In this notebook, I demonstrate how to estimate survival with Cormack-Jolly-Seber models in NumPyro. This notebook is a near carbon copy of the CJS notebook on the NumPyro documentation page. Nevertheless, I hope that this notebook will be useful in its own right, primarily for folks who are more familiar with CJS models and less familiar with NumPyro.

from jax import random
from jax.scipy.special import expit
from numpyro import handlers
from numpyro.contrib.control_flow import scan
from numpyro.infer import NUTS, MCMC
import arviz as az
import jax.numpy as jnp
import matplotlib.pyplot as plt
import numpy as np
import numpyro
import numpyro.distributions as dist
import seaborn as sns

# plotting defaults
plt.style.use('fivethirtyeight')
plt.rcParams['axes.facecolor'] = 'white'
plt.rcParams['figure.facecolor'] = 'white'
plt.rcParams['axes.spines.left'] = False
plt.rcParams['axes.spines.right'] = False
plt.rcParams['axes.spines.top'] = False
plt.rcParams['axes.spines.bottom'] = False
sns.set_palette("tab10")

# make the labels on arviz plots nicer
labeller = az.labels.MapLabeller(
    var_name_map={"psi": r"$\psi$", 'gamma':  r"$\gamma$", 'alpha': r'$\alpha$',
                  'epsilon': r"$\epsilon$", 'p':  r"$p$" , 'beta': r'$\beta$',
                  'phi': r'$\phi$', 'alpha_t': r'$\alpha_t$',}
)

# hyperparameters
RANDOM_SEED = 1792
CHAIN_COUNT = 4
WARMUP_COUNT = 500
SAMPLE_COUNT = 1000

Model definition

This model is very similar to the one defined in the NumPyro Jolly-Seber notebook. In some ways, this model is actually much simpler because we do not have to worry about recruitment into the population. This model does, however, introduce a new character from the NumPyro-verse: handlers.mask().

handlers.mask() tells NumPyro: do not include this the sample of z in the log probability computation when the mask is False. In this case, the mask, has_been_captured, indicates whether the animal has been captured by time t. As such, we essentially ignore the z state until the animal is captured. We include the mask in the carry, and update it with new data after we transition the z state (i.e., after the animal has survived or died between intervals).

The model requires one more trick to run. Essentially, we need to ensure that z[t]=1 during the occasion of the animal’s first capture. To do so, we employ the mask: mu_z_t = has_been_captured * phi * z + (1 - has_been_captured). This forces z[t]=1 until the animals first capture. After the animal’s first capture, the z state is included in the log probability calculation, and mu_z_t simplifies to phi * z.

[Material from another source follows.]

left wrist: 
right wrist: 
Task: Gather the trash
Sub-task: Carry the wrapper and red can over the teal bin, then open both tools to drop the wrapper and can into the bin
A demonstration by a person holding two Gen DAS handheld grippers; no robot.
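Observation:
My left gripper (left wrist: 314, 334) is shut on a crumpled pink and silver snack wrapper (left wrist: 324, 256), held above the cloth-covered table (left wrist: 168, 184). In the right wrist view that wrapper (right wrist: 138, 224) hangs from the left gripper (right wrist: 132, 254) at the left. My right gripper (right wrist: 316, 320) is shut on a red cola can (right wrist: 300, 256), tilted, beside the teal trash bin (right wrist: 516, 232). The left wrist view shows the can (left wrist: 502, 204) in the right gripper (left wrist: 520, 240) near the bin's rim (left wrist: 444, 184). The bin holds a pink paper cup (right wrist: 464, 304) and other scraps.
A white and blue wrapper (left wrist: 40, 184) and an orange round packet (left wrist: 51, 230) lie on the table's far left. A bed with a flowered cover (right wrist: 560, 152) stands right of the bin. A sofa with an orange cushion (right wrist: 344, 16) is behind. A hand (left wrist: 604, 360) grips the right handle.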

def p_dot_phi_dot(capture_history):

    capture_count, _ = capture_history.shape
    phi = numpyro.sample("phi", dist.Uniform(0.0, 1.0))
    p = numpyro.sample("p", dist.Uniform(0.0, 1.0))

    def transition_fn(carry, y):

        has_been_captured, z = carry

        with numpyro.plate("animals", capture_count, dim=-1):

            # only compute log probs for animals where has_been_captured is True
            with handlers.mask(mask=has_been_captured):

                # force mu_z_t=1 during the occasion of the animal's first capture
                mu_z_t = has_been_captured * phi * z + (1 - has_been_captured)
                z = numpyro.sample(
                    "z",
                    dist.Bernoulli(dist.util.clamp_probs(mu_z_t)),
                    infer={"enumerate": "parallel"},
                )

                mu_y_t = p * z
                numpyro.sample(
                    "y", dist.Bernoulli(dist.util.clamp_probs(mu_y_t)), obs=y
                )

        has_been_captured = has_been_captured | y.astype(bool)
        return (has_been_captured, z), None

    z = jnp.ones(capture_count, dtype=jnp.int32)
    has_been_captured = capture_history[:, 0].astype(bool)
    scan(
        transition_fn,
        (has_been_captured, z),
        jnp.swapaxes(capture_history[:, 1:], 0, 1),
    )
# data
dipper = np.loadtxt('dipper.csv', delimiter=',', dtype=np.int32)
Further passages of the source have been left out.